After earning his bachelor’s degree in Psychology from Northeastern Illinois University in May, Herrera Charpentier is now preparing to begin a Ph.D. program in Behavioral Neuroscience on a full scholarship at Michigan State University in the fall.
Though he comes across as kind of shy, Herrera Charpentier can’t contain his enthusiasm when he talks about science.
That intrinsic drive—coupled with the supportive environment he found after transferring to Northeastern from Harold Washington College—has carried Herrera Charpentier to the doorstep of his academic dreams. The achievement is made all the more remarkable because Herrera Charpentier, a graduate of Lane Tech College Prep High School, is in the United States under the Deferred Action for Childhood Arrivals (DACA) program that protects some immigrants brought to the U.S. as children from deportation.
Herrera Charpentier’s family came to the country from Ecuador when he was 10 years old.
“It was a struggle over there and my dad, just like many others, wanted to provide a better life for us,” said Herrera Charpentier, who is the first member of his family to earn a college degree.
For Herrera Charpentier and other undocumented students, one of the biggest challenges in pursuing a college degree is lack of funding. Undocumented students are not eligible for federal or state financial aid.
“There are some private scholarships out there, but not as many as other students get,” Herrera Charpentier said. “We don’t have any financial assistance from the government.
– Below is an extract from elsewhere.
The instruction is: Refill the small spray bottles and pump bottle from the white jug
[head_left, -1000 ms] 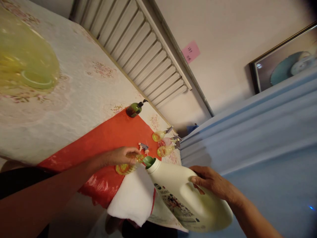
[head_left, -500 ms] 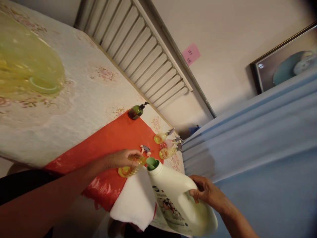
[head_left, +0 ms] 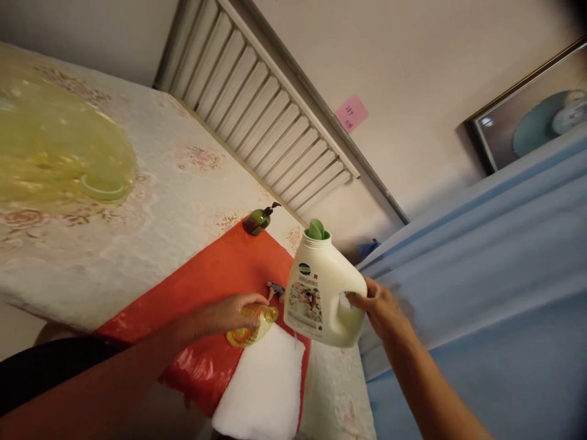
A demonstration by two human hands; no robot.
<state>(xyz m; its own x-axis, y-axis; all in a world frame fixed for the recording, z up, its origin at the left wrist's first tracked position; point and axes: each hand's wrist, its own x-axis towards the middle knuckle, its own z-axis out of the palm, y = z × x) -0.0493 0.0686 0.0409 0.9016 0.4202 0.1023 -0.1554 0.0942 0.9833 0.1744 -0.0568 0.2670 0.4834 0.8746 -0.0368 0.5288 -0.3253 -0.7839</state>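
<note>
My right hand [head_left: 378, 308] grips the handle of a large cream detergent jug [head_left: 337, 293], held roughly upright above the table's right side. Its mouth is uncapped and shows a green pour spout [head_left: 316, 230]. My left hand [head_left: 241, 313] is closed around a clear yellow bottle [head_left: 262, 327] with an open neck. Beneath that bottle are a folded white towel [head_left: 263, 385] and a red plastic sheet [head_left: 202, 281]. A grey trigger spray head [head_left: 276, 289] lies on the red sheet, partly hidden behind the jug.
A green pump bottle [head_left: 257, 221] stands at the red sheet's far corner. On the left, a yellow translucent plastic bag [head_left: 64, 153] rests on the floral tablecloth [head_left: 169, 201]. A white slatted rail [head_left: 275, 98] borders the far edge. Blue curtain fabric [head_left: 481, 293] hangs at right.
The jug has risen and turned from tilted toward the yellow bottle to nearly upright, moving away from its neck. My left hand still holds the bottle. The view has shifted slightly.
</note>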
So just trying to be able to attend a four-year institution while being able to pay for it is the biggest challenge.”
To compensate, Herrera Charpentier took a job as a restaurant server and pursued other angles to enrich his college experience at Northeastern, including turning to Undocumented Student Resources Director Luvia Moreno. Herrera Charpentier wanted to attend a few academic conferences to share his research and learn more about the field, but he was not eligible for the usual financial assistance programs.
“André was very involved in attending conferences and presenting,” Moreno said. “Because he doesn’t have the funds to pay for a hotel, airfare and conference registration, he reached out to me to ask, ‘How can I do this? Can the University help me in some way?’ We were able, thankfully, to use some of the undocumented student funds that we have to cover his expenses to present his research with a faculty member.”
By attending those conferences and meeting other professionals in his field, Herrera Charpentier was able to learn about the opportunity at Michigan State.
“I’m very proud,” Psychology Professor Maureen Erber said. “I always had a sense he was destined to go far.”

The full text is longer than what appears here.